### What to produce
Each line below from the one containing "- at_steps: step" through the one containing "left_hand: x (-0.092" should be output exactly as it stands, and no other line should appear.

### Material provided
- Opening Delimiter -

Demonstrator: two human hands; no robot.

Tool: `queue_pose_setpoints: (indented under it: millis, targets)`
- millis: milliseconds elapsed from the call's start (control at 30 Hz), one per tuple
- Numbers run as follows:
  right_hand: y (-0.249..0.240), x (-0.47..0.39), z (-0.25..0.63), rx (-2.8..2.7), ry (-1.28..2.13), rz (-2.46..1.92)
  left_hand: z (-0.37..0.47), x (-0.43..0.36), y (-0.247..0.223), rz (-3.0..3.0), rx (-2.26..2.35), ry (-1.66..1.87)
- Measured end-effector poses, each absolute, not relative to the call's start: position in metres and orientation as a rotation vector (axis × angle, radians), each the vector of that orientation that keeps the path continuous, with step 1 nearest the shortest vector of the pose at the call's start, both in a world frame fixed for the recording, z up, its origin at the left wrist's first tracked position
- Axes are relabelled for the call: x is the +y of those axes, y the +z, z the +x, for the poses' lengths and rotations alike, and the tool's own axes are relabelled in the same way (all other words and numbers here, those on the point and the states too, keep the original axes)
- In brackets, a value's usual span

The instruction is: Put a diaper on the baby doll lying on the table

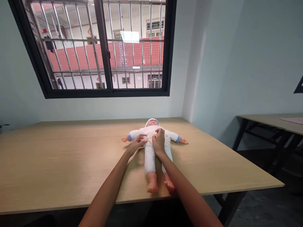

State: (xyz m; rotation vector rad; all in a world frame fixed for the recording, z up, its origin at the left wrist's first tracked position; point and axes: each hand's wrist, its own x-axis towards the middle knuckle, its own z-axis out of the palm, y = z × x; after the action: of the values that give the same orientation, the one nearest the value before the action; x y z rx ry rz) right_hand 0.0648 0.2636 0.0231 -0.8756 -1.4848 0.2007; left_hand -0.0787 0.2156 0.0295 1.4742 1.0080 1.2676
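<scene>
- Nearest the camera, two bare forearms reach forward from the lower edge of the view over the front edge of a wooden table (pixel 59 170).
- A baby doll (pixel 151 148) lies on its back on the table, bare feet toward the person, head toward the wall, arms spread out to either side.
- The doll wears a white one-piece suit with blue cuffs and a white cap with a blue band; no writing or label on it can be read at this size.
- The left hand (pixel 137 144) rests at the doll's waist on its left side as seen, fingers curled in and pinching at the cloth of the suit; whether they truly hold a fold of it cannot be told.
- The right hand (pixel 159 140) lies on top of the doll's belly and chest, fingers bent down onto the cloth near a small yellowish spot; its grip on the cloth cannot be told for sure either.
- The two hands sit close together, both touching the doll's middle, with the white legs running back between the forearms.
- To the right, well apart, stands a second table (pixel 267 121) on a dark frame.
- Farthest off, a dark-framed barred window (pixel 104 47) in the pale wall shows red brick buildings; no writing there can be made out.
</scene>
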Motion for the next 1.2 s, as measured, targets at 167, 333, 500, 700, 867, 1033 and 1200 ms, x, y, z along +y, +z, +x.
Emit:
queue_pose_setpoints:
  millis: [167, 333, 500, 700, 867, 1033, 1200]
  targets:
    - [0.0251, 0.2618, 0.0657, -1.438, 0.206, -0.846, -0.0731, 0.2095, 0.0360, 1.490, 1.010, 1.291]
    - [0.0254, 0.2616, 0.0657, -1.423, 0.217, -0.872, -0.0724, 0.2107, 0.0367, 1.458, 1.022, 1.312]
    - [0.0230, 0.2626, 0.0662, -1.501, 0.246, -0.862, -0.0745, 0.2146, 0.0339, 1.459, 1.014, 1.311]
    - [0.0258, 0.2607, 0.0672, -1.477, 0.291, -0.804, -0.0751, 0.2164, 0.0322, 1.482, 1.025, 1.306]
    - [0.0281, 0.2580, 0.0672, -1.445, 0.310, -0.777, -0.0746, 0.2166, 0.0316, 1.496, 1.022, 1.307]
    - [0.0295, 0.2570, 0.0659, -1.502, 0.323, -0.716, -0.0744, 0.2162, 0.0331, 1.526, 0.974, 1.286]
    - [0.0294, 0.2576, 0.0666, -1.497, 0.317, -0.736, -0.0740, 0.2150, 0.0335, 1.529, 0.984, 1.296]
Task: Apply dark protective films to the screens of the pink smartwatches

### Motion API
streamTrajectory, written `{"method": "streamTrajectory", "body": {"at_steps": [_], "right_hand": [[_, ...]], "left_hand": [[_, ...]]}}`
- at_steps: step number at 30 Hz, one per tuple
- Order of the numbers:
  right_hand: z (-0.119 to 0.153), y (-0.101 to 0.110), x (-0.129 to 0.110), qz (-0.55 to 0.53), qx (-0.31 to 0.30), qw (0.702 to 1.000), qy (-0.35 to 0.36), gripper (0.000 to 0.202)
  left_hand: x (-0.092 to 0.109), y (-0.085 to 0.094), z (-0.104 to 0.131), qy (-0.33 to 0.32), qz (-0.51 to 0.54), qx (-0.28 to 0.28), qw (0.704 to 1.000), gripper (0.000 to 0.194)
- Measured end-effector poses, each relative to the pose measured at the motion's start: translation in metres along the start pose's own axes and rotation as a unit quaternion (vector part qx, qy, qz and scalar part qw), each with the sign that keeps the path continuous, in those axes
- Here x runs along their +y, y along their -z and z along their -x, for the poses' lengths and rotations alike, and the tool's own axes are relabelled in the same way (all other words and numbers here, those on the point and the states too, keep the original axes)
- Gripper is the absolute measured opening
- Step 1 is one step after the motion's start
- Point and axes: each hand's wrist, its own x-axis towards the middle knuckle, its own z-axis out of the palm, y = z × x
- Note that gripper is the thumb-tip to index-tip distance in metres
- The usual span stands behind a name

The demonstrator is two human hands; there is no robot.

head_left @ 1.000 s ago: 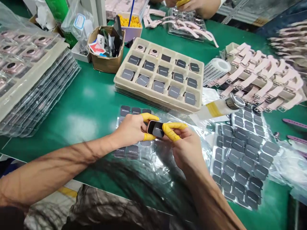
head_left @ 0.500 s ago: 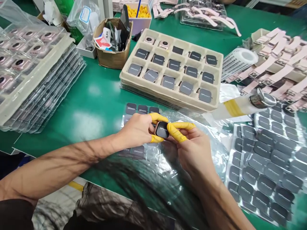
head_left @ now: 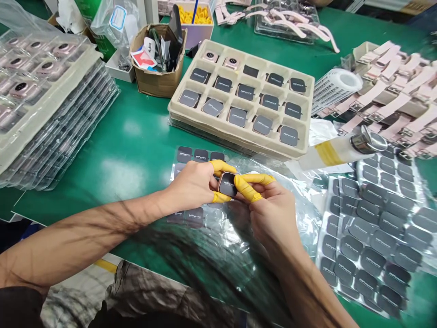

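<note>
A square smartwatch body (head_left: 227, 184) with a rose-gold rim and a black HiFuture face cover is held over the bench, screen side up. My left hand (head_left: 193, 184) grips it from the left, yellow finger cots on the fingertips at its top and bottom edges. At its right edge, the cot-covered thumb and forefinger of my right hand (head_left: 269, 200) pinch the rim. Whether those fingers also hold a film edge is hidden. Below the hands lies a sheet of black HiFuture stickers (head_left: 185, 155), partly covered by the left hand.
Behind stands a beige compartment tray (head_left: 239, 127) holding several watch bodies. Stacked trays (head_left: 78, 114) are at left, near a cardboard box (head_left: 159, 82) of scraps. At right are sticker sheets (head_left: 372, 259), a white cylinder with yellow tape (head_left: 324, 152) and pink watch straps (head_left: 385, 86).
The scene sits slightly further left in the view. Both hands keep hold of the smartwatch body, with hardly any movement between them.
</note>
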Motion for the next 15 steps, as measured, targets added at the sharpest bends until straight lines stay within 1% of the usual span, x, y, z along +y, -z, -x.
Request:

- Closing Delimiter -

### Result for this exercise
- at_steps: step number at 30 Hz, one per tuple
- Order of the numbers:
  right_hand: z (-0.119 to 0.153), y (-0.101 to 0.110), x (-0.129 to 0.110), qz (-0.55 to 0.53), qx (-0.31 to 0.30), qw (0.702 to 1.000), qy (-0.35 to 0.36), gripper (0.000 to 0.202)
  left_hand: x (-0.092 to 0.109), y (-0.085 to 0.094), z (-0.104 to 0.131), qy (-0.33 to 0.32), qz (-0.51 to 0.54), qx (-0.28 to 0.28), qw (0.704 to 1.000), gripper (0.000 to 0.194)

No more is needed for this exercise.